Chair Palmer Bailey opened the meeting by reviewing procedures and then led members through a packed agenda that included variances for properties on East Fifth Avenue, Deming Avenue, North High Street and East Broad Street, among others. Staff recommendations — on balance supportive — and applicant presentations preceded each vote. In several cases the board imposed conditions: for East Fifth Avenue the board required an alley and alley approach built to the Division of Traffic Management’s standard drawings; for 4255 North High Street the applicant removed a High Street curb cut and added a front door as staff requested; and for several Title 34 district cases the board required landscaping or limited the approval to the legal description presented to staff.

The most contested item was BZA25‑1474 at 4923 Sawmill Road, a request to increase a garage from the 450-square-foot code allowance to about 970 square feet so the owner could store utility vehicles. Neighbors raised concerns about precedent and possible roadway plans in the LinkUS/transportation corridor; one neighbor warned, “This line would go through the middle of my house,” and asked for clearer information about future right‑of‑way needs. After debate the board concluded the addition would be too large relative to the house and the neighborhood character and voted to deny the variance.
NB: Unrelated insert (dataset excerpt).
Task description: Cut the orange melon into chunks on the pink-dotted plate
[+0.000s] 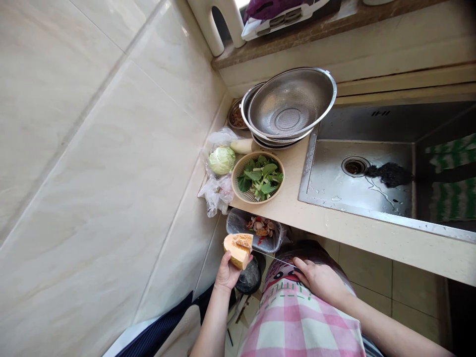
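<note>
My left hand (228,271) is closed around the rind of a cut pumpkin piece (237,254), its pale orange flesh and seedy hollow turned up. From my right hand (320,278) a thin metal knife (273,257), seen nearly edge-on, reaches left to the hollow and touches the seeds there. The fingers of that hand wrap round the handle, which they hide. Just beyond the pumpkin, below the counter edge, is a lined waste bin (235,221) holding peelings and a clump of orange pulp.
On the counter (286,210) sit a basket of leafy greens (261,177), a cabbage (222,160) in plastic, a white radish (242,146) and stacked metal strainers (292,104). A steel sink (327,183) lies to the right. A tiled wall (111,173) bounds the left side.
</note>
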### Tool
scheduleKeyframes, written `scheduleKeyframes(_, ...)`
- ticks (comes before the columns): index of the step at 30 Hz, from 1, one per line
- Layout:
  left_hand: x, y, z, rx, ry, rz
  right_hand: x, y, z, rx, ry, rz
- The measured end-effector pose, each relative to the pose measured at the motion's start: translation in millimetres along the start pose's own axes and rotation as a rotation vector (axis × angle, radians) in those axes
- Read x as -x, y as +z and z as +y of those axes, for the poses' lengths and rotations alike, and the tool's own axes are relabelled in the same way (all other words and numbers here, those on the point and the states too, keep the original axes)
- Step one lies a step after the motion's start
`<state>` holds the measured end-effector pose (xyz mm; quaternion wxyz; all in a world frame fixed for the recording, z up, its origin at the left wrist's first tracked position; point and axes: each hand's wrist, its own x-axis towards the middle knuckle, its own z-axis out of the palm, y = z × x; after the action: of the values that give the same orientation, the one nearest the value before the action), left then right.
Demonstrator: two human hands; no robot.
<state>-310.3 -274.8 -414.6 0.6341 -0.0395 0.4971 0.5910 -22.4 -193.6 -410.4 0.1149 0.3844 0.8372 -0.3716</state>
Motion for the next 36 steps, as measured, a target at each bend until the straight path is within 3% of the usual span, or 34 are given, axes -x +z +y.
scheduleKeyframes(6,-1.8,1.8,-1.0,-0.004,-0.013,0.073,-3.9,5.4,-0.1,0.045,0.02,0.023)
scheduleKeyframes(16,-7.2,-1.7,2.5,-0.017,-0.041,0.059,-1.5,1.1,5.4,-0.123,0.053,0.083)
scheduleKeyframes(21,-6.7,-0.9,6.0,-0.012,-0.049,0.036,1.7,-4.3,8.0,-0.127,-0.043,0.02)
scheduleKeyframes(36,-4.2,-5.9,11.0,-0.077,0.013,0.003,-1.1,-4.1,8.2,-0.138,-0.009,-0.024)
Other notable approvals included a multi‑unit proposal at 2013–2019 East Fifth Avenue (parking reduced from 12 to 8 with conditions), several lot split and ADU requests in Franklinton and Near East neighborhoods, and a variance for an oil-and-tire service on East Broad Street where staff opposed one element but the board found the design met Title 34’s spirit. The board also granted a variance legalizing a long-standing privacy fence at 3542 Lindstrom Drive after staff and traffic review found no sight-line hazard.

Meeting records show the board made multiple conditional approvals rather than universal waivers: where sidewalk, curb-cut or side-yard language could affect adjacent owners, the board often required applicants to return with clarified site plans or to pursue separate right-of-way/sidewalk exemptions before final building permits were issued. Several cases were tabled or placed on hold for additional information.

The board adjourned after completing the agenda and taking a final round of housekeeping motions. Items that drew protracted discussion — particularly the Sawmill Road garage expansion and Deming Avenue lot-split/sidewalk questions — may return to staff or the board with updated plans or additional notice requirements.